What is being asked: Output the listing word for word, minus pictures.
Excerpted records START
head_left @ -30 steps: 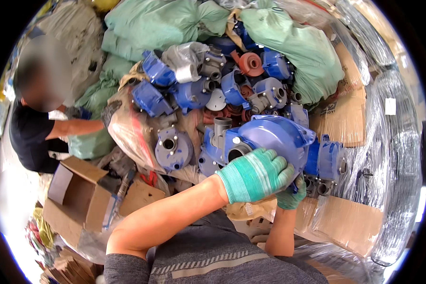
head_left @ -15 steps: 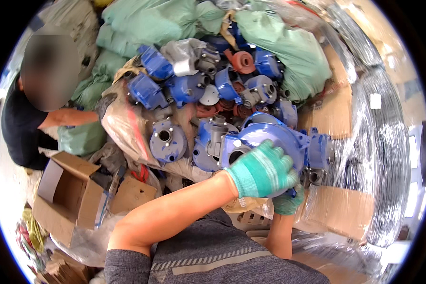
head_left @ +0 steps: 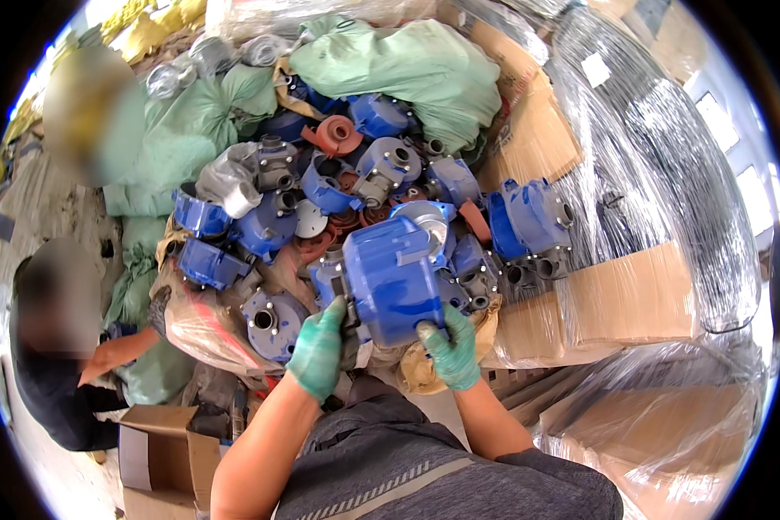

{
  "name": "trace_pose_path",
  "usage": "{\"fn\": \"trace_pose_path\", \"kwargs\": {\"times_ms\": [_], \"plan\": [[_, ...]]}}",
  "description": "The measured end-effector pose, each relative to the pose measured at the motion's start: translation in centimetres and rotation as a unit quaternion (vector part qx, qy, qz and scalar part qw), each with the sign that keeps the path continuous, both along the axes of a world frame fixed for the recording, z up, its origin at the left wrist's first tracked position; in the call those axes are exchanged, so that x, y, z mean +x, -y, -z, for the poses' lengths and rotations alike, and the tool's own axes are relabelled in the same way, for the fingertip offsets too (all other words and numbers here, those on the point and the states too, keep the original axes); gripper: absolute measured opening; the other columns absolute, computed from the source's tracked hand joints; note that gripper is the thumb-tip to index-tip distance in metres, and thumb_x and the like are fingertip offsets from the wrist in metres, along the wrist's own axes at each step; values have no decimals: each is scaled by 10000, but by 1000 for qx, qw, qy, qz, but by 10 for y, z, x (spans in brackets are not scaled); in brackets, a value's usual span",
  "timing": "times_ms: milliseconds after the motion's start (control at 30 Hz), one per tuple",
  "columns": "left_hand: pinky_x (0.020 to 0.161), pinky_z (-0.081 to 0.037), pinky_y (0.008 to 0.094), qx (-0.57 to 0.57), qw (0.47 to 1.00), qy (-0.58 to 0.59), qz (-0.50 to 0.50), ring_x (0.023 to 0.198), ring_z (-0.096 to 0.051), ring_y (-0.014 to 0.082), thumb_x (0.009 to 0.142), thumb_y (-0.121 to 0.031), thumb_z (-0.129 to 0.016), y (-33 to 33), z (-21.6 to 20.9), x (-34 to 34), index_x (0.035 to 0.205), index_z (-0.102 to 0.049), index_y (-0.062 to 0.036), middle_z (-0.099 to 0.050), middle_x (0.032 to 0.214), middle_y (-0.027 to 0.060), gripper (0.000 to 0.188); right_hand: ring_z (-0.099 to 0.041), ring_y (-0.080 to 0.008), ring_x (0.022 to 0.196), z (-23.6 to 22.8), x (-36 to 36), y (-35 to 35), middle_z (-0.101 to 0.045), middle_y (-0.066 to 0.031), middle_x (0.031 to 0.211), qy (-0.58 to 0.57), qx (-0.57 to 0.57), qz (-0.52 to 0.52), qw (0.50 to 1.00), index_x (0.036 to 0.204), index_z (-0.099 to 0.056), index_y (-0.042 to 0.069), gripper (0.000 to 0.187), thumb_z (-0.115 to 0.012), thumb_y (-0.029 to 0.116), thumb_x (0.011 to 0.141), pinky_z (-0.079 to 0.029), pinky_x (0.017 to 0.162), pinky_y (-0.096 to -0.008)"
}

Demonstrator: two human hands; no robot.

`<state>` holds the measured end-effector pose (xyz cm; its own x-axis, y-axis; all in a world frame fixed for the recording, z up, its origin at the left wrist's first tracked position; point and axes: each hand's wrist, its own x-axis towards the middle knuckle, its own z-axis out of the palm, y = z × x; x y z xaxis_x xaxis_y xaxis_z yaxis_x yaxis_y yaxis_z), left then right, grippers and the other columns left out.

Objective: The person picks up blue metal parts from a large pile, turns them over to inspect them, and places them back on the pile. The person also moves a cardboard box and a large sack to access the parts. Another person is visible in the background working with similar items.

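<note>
A blue pump casing (head_left: pixel 393 282), rounded like a drum, is held up in front of me between both hands. My left hand (head_left: pixel 319 347), in a green knit glove, grips its left side near a dark grey fitting. On the lower right edge, my right hand (head_left: pixel 451 348) closes with the thumb pressed on the blue surface. Just behind it lie more blue casings, a grey-and-blue pump part (head_left: pixel 388 169) and a red spiral part (head_left: pixel 334 135). A round blue flange piece (head_left: pixel 274 324) with a dark hole rests left of my left hand.
Green sacks (head_left: pixel 399 69) border the heap at the back. Wrapped cardboard (head_left: pixel 633 290) and a film-wrapped stack (head_left: pixel 659 173) stand to the right, with another blue casing (head_left: pixel 529 217) beside them. An open carton (head_left: pixel 169 451) sits lower left. A co-worker (head_left: pixel 56 373) reaches in from the left.
My left hand has moved from across the casing's top to its left side. The casing has been turned and brought in front of me. My head view has shifted to the right.
</note>
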<state>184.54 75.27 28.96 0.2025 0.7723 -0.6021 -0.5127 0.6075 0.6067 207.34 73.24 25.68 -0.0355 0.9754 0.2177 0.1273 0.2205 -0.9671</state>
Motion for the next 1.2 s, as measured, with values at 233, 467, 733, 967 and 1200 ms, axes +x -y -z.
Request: {"fn": "trace_pose_path", "kwargs": {"times_ms": [233, 467, 733, 967, 1200], "plan": [[763, -537, 391, 559, 648, -517, 13, 898, -677, 308, 949, -177, -708, 13, 18, -17, 1320, -534, -6, -645, 1042, 146, 444, -439, -69, 689, 8, -10, -6, -546, 35, 745, -95, -76, -20, 992, 981, -682, 30, 241, -726, 262, 928, -402, 620, -269], [755, -540, 413, 530, 646, -543, 82, 908, -663, 354, 946, -135, -695, 21, 25, -43, 1308, -547, -15, -619, 1084, 166, 409, -448, -72, 702, 0, -21, -8, -555, 43, 759, -108, -117, -59, 986, 1034, -696, 28, 249, -718, 255, 932, -409, 637, -267], [454, -363, 278, 220, 932, -280, -72, 469, -499, 128, 1062, -510, -478, 33, 48, -31, 852, -554, -81, -524, 581, 10, 484, -496, -111, 667, 0, -28, -15, -588, -17, 746, -50, -71, -101, 991, 1044, -668, 27, 263, -710, 267, 944, -437, 625, -301], [694, -484, 304, 300, 862, -405, -59, 773, -563, 130, 1038, -476, -553, 28, 35, -33, 1197, -576, -21, -623, 926, 97, 482, -505, -101, 633, -7, -23, -23, -601, -13, 725, -32, -53, -106, 992, 1007, -655, 26, 203, -697, 214, 944, -437, 593, -299], [651, -505, 338, 490, 678, -548, -10, 715, -629, 212, 1037, -445, -564, 20, 34, -34, 1149, -583, -15, -640, 835, 108, 445, -495, -90, 606, -7, -15, -29, -588, 0, 688, -35, -89, -111, 989, 975, -670, 34, 209, -704, 236, 932, -423, 562, -289]]}}
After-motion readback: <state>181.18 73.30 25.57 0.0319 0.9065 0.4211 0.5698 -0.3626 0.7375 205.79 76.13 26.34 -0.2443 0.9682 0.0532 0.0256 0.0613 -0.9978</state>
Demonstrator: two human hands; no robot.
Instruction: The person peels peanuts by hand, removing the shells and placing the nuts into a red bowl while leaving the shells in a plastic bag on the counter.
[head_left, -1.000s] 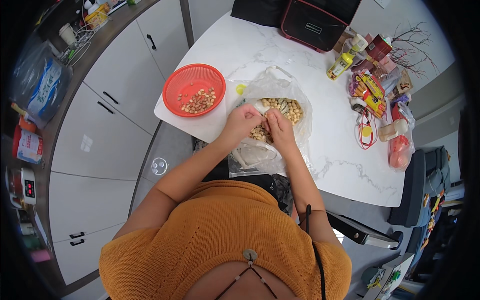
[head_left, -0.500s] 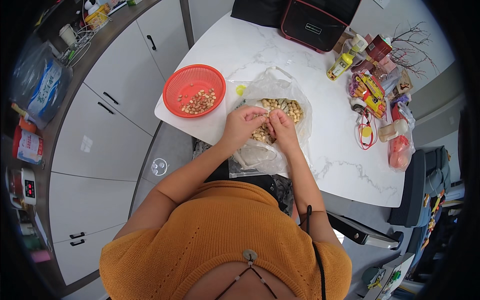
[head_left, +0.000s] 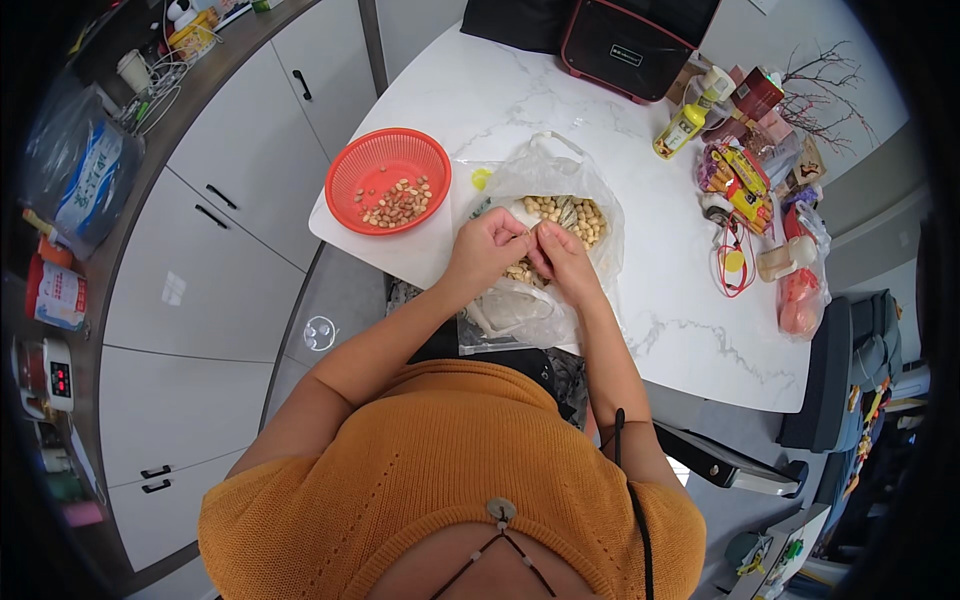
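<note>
- Both hands are held up close together over the bag, fingers curled in: the left hand (head_left: 484, 250) with thumb and fingertips drawn into a pinch, the right hand (head_left: 562, 255) bent the same way, tips almost meeting. Whatever's being pinched, if anything, is too small and too covered to be told.
- Right under them, a whitish plastic bag (head_left: 525, 182) is spread wide on the counter (head_left: 670, 270), handles flopped outward.
- Unshelled peanuts (head_left: 588, 225) are piled in the far right part of that bag, and some paler bits, probably shells (head_left: 522, 273), can be seen just below the fingers.
- To the left, near the counter's edge, there's a red plastic basket (head_left: 400, 153), with a loose heap of shelled peanuts (head_left: 398, 205) gathered mostly toward its near right side.
- A small yellow thing (head_left: 481, 179) is left between basket and bag, kind too hard to make out.
- Farther off, a yellow bottle (head_left: 681, 132) is stood upright on the right, and a dark boxy appliance (head_left: 620, 52) is parked at the back.
</note>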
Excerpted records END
Your solution:
head_left @ -30 steps: 
head_left @ -15 steps: 
head_left @ +0 steps: 

{
  "name": "trace_pose_path",
  "usage": "{\"fn\": \"trace_pose_path\", \"kwargs\": {\"times_ms\": [_], \"plan\": [[_, ...]]}}",
  "description": "The measured end-effector pose, each relative to the pose measured at the motion's start: translation in centimetres and rotation as a unit quaternion (vector part qx, qy, qz and scalar part qw), each with the sign that keeps the path continuous, both along the axes of a world frame fixed for the recording, z up, its origin at the left wrist's first tracked position; in the call those axes are exchanged, so that x, y, z mean +x, -y, -z, for the poses' lengths and rotations alike, and the tool's own axes are relabelled in the same way, for the fingertip offsets too (all other words and numbers here, those on the point and the states too, keep the original axes); gripper: absolute measured opening; the other columns absolute, computed from the source's tracked hand joints; note that gripper is the thumb-tip to index-tip distance in metres, and thumb_x and the like are fingertip offsets from the wrist in metres, along the wrist's own axes at each step; values have no decimals: each is scaled by 10000, but by 1000 for qx, qw, qy, qz, but by 10 for y, z, x (spans in brackets are not scaled); in brackets, a value's usual span",
  "timing": "times_ms: milliseconds after the motion's start (control at 30 Hz), one per tuple",
  "columns": "left_hand: pinky_x (0.020 to 0.161), pinky_z (-0.081 to 0.037), pinky_y (0.008 to 0.094), qx (-0.57 to 0.57), qw (0.47 to 1.00), qy (-0.58 to 0.59), qz (-0.50 to 0.50), ring_x (0.023 to 0.198), ring_z (-0.096 to 0.051), ring_y (-0.014 to 0.082), thumb_x (0.009 to 0.142), thumb_y (-0.121 to 0.031), thumb_z (-0.129 to 0.016), y (-33 to 33), z (-21.6 to 20.9), x (-34 to 34), index_x (0.035 to 0.205), index_z (-0.102 to 0.049), index_y (-0.062 to 0.036), middle_z (-0.099 to 0.050), middle_x (0.032 to 0.214), middle_y (-0.027 to 0.060), gripper (0.000 to 0.188); right_hand: ring_z (-0.099 to 0.041), ring_y (-0.080 to 0.008), ring_x (0.022 to 0.196), z (-23.6 to 22.8), x (-36 to 36), y (-35 to 35), middle_z (-0.101 to 0.045), middle_y (-0.066 to 0.031), middle_x (0.031 to 0.211), qy (-0.58 to 0.57), qx (-0.57 to 0.57), qz (-0.52 to 0.52), qw (0.50 to 1.00), index_x (0.036 to 0.204), index_z (-0.099 to 0.056), index_y (-0.042 to 0.069), gripper (0.000 to 0.187), thumb_z (-0.115 to 0.012), thumb_y (-0.029 to 0.116), thumb_x (0.011 to 0.141), pinky_z (-0.079 to 0.029), pinky_x (0.017 to 0.162), pinky_y (-0.096 to -0.008)"
}

Demonstrator: two human hands; no robot.

`<state>` holds the measured end-effector pose (xyz cm; its own x-axis, y-axis; all in a world frame fixed for the recording, z up, its origin at the left wrist's first tracked position; point and axes: each hand's wrist, its own x-axis towards the middle knuckle, its own z-axis out of the palm, y = z × x; x y z xaxis_x xaxis_y xaxis_z yaxis_x yaxis_y yaxis_z), left then right, grippers and the other columns left out.

Objective: The person picks up blue metal parts from a large pile, turns them over to inspect them, and places them back on the pile. The person also moves a cardboard box and a large sack to access the parts. Another person is visible in the background working with similar items.

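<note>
A blue pump casing (head_left: pixel 393 282), rounded like a drum, is held up in front of me between both hands. My left hand (head_left: pixel 319 347), in a green knit glove, grips its left side near a dark grey fitting. On the lower right edge, my right hand (head_left: pixel 451 348) closes with the thumb pressed on the blue surface. Just behind it lie more blue casings, a grey-and-blue pump part (head_left: pixel 388 169) and a red spiral part (head_left: pixel 334 135). A round blue flange piece (head_left: pixel 274 324) with a dark hole rests left of my left hand.
Green sacks (head_left: pixel 399 69) border the heap at the back. Wrapped cardboard (head_left: pixel 633 290) and a film-wrapped stack (head_left: pixel 659 173) stand to the right, with another blue casing (head_left: pixel 529 217) beside them. An open carton (head_left: pixel 169 451) sits lower left. A co-worker (head_left: pixel 56 373) reaches in from the left.
My left hand has moved from across the casing's top to its left side. The casing has been turned and brought in front of me. My head view has shifted to the right.
</note>
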<state>184.54 75.27 28.96 0.2025 0.7723 -0.6021 -0.5127 0.6075 0.6067 207.34 73.24 25.68 -0.0355 0.9754 0.2177 0.1273 0.2205 -0.9671</state>
Motion for the next 1.2 s, as measured, with values at 233, 467, 733, 967 and 1200 ms, axes +x -y -z.
Request: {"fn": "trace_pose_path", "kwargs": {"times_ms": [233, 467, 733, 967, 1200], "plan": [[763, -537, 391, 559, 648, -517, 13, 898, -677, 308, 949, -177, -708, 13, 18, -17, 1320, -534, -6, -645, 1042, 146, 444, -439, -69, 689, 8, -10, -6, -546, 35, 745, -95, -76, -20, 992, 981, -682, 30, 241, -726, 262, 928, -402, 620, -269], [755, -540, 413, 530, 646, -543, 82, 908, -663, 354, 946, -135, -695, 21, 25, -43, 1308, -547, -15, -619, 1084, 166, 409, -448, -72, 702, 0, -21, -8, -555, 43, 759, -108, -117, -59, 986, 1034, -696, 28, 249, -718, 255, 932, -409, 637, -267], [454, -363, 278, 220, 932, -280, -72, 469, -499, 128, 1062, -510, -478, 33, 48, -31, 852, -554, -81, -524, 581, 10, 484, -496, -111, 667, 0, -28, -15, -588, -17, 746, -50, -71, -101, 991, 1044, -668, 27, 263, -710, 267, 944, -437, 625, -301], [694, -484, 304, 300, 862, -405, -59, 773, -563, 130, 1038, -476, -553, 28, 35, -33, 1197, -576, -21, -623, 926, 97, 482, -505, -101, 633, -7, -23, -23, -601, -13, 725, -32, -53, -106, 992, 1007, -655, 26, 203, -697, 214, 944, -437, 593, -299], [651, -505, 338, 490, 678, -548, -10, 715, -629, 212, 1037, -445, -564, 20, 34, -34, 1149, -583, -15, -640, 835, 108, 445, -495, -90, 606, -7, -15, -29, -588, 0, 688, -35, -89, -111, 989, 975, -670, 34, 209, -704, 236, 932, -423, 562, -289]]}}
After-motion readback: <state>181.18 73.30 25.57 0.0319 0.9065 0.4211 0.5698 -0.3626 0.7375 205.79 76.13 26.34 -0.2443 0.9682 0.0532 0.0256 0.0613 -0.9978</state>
Demonstrator: two human hands; no robot.
Instruction: The person peels peanuts by hand, removing the shells and placing the nuts into a red bowl while leaving the shells in a plastic bag on the counter.
[head_left, -1.000s] 
[head_left, -0.500s] 
[head_left, +0.000s] 
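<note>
- Both hands are held up close together over the bag, fingers curled in: the left hand (head_left: 484, 250) with thumb and fingertips drawn into a pinch, the right hand (head_left: 562, 255) bent the same way, tips almost meeting. Whatever's being pinched, if anything, is too small and too covered to be told.
- Right under them, a whitish plastic bag (head_left: 525, 182) is spread wide on the counter (head_left: 670, 270), handles flopped outward.
- Unshelled peanuts (head_left: 588, 225) are piled in the far right part of that bag, and some paler bits, probably shells (head_left: 522, 273), can be seen just below the fingers.
- To the left, near the counter's edge, there's a red plastic basket (head_left: 400, 153), with a loose heap of shelled peanuts (head_left: 398, 205) gathered mostly toward its near right side.
- A small yellow thing (head_left: 481, 179) is left between basket and bag, kind too hard to make out.
- Farther off, a yellow bottle (head_left: 681, 132) is stood upright on the right, and a dark boxy appliance (head_left: 620, 52) is parked at the back.
</note>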

Here the output is complete.